▸ **Stored data**
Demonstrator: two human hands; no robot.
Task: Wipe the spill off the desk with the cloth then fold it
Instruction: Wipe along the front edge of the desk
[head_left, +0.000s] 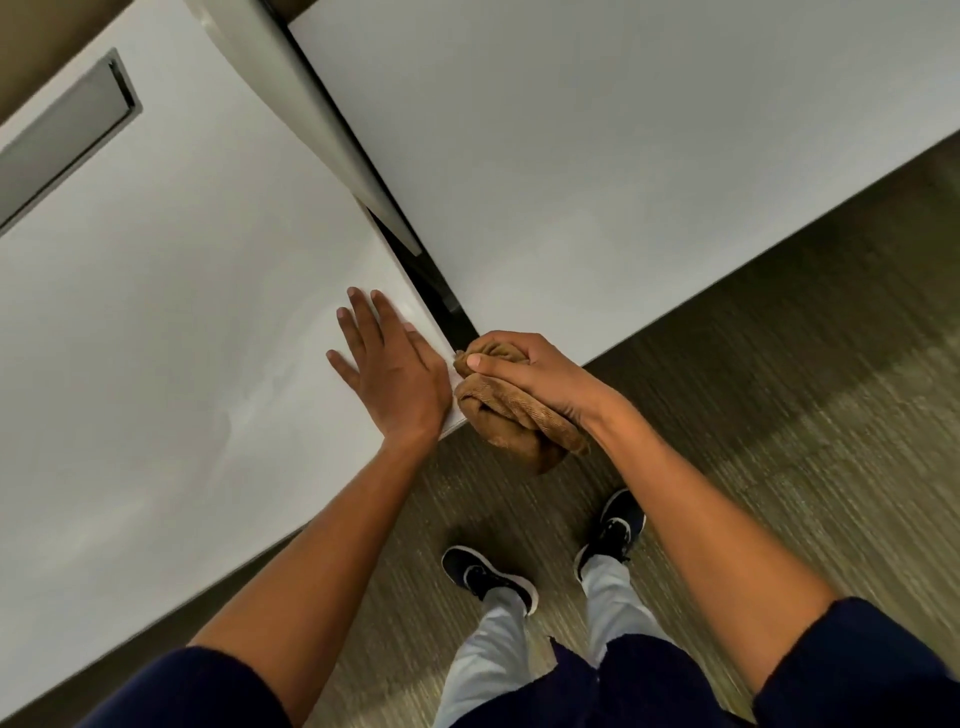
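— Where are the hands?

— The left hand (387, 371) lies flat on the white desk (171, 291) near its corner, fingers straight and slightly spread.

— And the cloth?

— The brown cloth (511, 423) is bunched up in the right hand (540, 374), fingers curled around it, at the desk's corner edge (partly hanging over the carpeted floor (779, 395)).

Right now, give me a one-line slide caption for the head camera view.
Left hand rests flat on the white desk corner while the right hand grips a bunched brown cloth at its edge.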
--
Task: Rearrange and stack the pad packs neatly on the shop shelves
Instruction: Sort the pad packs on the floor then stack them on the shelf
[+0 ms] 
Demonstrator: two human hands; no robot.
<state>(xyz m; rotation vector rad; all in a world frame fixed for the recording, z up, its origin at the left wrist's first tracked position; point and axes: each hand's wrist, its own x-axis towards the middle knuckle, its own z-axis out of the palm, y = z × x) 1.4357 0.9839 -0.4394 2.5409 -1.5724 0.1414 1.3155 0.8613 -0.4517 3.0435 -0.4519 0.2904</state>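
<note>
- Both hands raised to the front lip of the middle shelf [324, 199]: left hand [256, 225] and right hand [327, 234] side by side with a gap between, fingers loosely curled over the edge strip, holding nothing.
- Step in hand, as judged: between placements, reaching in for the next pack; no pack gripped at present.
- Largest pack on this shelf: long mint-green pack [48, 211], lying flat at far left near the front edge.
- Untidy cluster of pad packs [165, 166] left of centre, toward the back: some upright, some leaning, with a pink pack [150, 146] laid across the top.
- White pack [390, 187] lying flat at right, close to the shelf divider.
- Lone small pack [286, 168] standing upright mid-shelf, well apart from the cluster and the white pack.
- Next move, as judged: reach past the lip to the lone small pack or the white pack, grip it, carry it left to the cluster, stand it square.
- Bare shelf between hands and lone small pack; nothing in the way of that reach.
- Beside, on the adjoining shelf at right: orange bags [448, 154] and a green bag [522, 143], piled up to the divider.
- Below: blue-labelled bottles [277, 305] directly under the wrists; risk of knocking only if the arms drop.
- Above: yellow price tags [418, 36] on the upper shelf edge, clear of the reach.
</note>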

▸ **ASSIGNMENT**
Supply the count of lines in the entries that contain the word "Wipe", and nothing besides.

▸ **RESPONSE FOR THIS EXERCISE**
2